The Golden Bear went to José Padilha’s The Elite Squad, a film that depicts hard-nosed and cynical policing in Rio in the late 1990s. It was a controversial enough choice given that it had divided critics and audiences during the week, some claiming that its realism seemed to defend police brutality or even promote fascism. Padilha responded by saying it only reflected the reality of the streets. It’s a film that certainly packs a punch and at the very least it provided an antidote to some of the mushier sentiments displayed in many of the other competition pictures. It also packs a distribution punch because its sales are being handled by the Weinstein Company, meaning that many will get a chance to see for themselves.

It was also an interesting year in Berlin for up-and-coming Irish filmmakers.

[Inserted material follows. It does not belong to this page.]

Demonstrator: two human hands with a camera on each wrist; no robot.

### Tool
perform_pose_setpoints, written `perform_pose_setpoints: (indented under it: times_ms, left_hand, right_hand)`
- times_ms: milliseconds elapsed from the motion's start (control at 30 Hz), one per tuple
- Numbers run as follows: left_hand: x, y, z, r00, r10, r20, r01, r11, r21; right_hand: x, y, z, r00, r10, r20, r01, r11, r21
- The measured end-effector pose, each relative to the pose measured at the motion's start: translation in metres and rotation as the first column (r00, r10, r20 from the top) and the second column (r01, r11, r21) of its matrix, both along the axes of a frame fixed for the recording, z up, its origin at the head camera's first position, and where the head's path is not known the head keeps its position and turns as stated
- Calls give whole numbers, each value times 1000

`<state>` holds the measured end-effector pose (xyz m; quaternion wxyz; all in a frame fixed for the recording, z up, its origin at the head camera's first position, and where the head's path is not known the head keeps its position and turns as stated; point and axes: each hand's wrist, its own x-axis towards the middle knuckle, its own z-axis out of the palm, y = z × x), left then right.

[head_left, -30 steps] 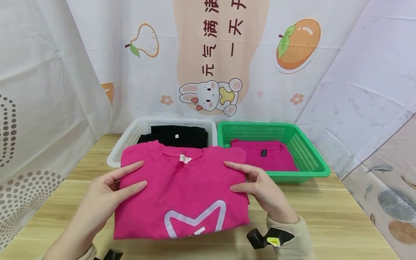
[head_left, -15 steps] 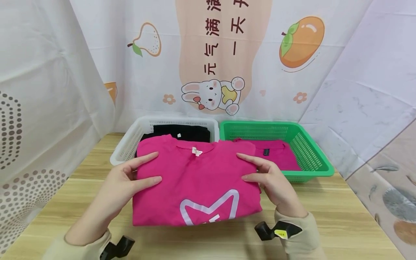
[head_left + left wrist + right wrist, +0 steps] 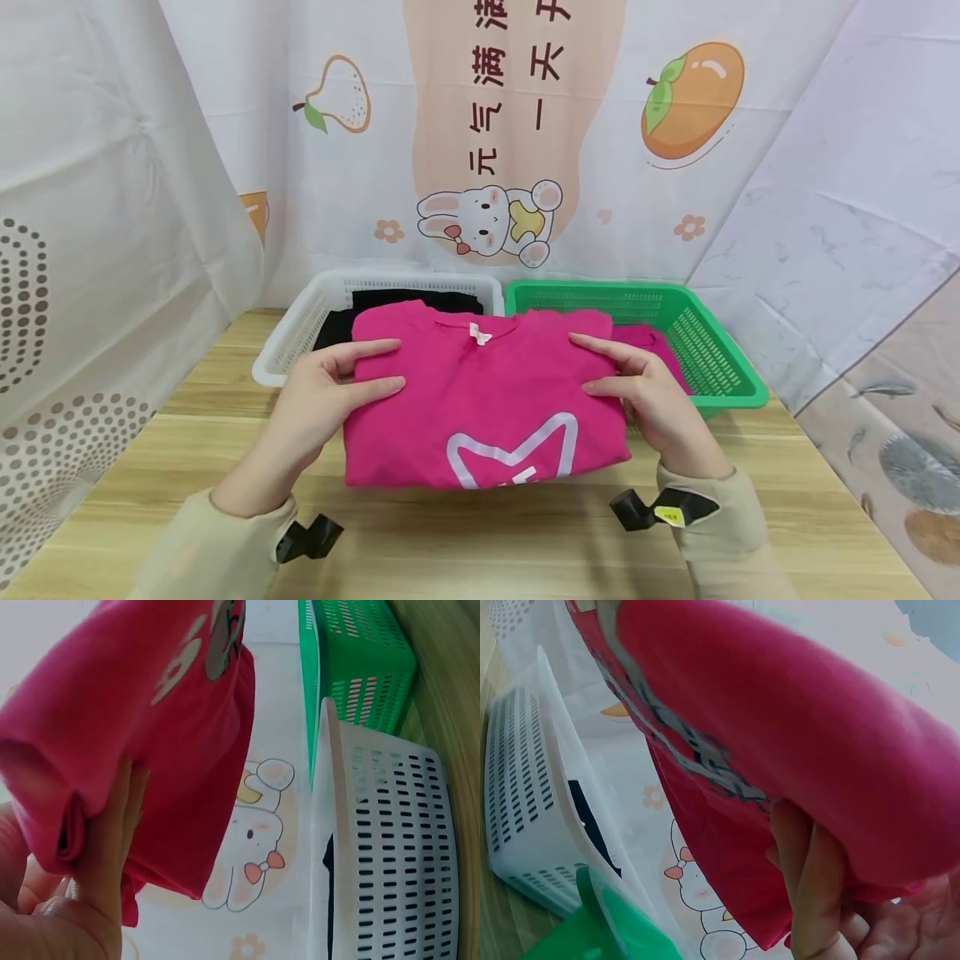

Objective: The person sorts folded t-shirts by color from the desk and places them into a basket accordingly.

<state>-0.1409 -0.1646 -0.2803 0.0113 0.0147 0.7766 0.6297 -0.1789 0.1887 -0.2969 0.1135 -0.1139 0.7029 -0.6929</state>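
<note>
A folded pink T-shirt (image 3: 480, 383) with a white star outline and a neck label is held up above the table in the head view. My left hand (image 3: 322, 392) grips its left side, thumb and forefinger on the front. On the opposite side my right hand (image 3: 645, 392) pinches the shirt in the same way. Fingers (image 3: 109, 847) of the left hand press behind the cloth in the left wrist view. The right wrist view shows fingers (image 3: 817, 885) of the right hand under the shirt's fold.
Behind the shirt stand a white basket (image 3: 300, 325) with black folded clothes (image 3: 412, 300) and a green basket (image 3: 720, 350) with another pink garment (image 3: 645, 337). Both rest on a wooden table (image 3: 480, 550). A printed curtain (image 3: 337, 192) hangs at the back.
Both hands have carried the pink T-shirt rightward and up in the head view, farther from the body. It now covers more of the green basket's pink garment.
</note>
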Motion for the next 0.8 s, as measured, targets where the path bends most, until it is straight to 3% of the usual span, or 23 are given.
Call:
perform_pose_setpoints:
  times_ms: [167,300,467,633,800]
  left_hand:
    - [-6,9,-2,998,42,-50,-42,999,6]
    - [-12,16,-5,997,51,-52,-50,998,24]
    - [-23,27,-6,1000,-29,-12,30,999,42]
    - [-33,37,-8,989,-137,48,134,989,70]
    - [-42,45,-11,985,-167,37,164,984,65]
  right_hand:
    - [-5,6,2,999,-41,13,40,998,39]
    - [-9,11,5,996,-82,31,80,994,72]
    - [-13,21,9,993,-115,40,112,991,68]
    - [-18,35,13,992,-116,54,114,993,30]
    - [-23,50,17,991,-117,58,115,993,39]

Seaview, a straightforward documentary by Nicky Gogan and Paul Rowly, had the honour of being selected to participate in the Forum, which represents the artier, more experimental, side of the Berlinale. Seaview tells the story or rather the many stories that take place in Mosney, in the former Butlin’s holiday camp, now a residence for asylum seekers. From distant troubled spots different coloured faces, some of them already with Irish accents, tell their stories and provide personal insight into this no man’s land at the tougher end of the Irish immigration scale.

In addition, two Irish shorts won distinctions at this year’s festival. After winning in Galway and Cork, Darren Thornton’s Frankie picked up the UIP special prize for a short film that had already won in a recognised festival. Frankie is a young teenager wondering if he’s ready for the imminent fatherhood that awaits him. The jury described it as ‘A simple and powerful approach. The straight-forward point of view of a working class teenager on love, responsibility and fatherhood. We also want to re-encourage the director in developing his project of short films for young makers.’ The Berlinale has an extensive section for younger audiences and this year the Generation Kplus jury gave a Special Mention for a Short Film to Steph Green’s New Boy, saying, ‘The plot is easy to follow even though there is not much dialogue. The portrayal of the characters’ feelings touched us and swept us along and the reminder of Joseph’s earlier homeland gave us a realistic insight into his former life as well as his feelings. In the end we learned that having prejudices just isn’t worth it.’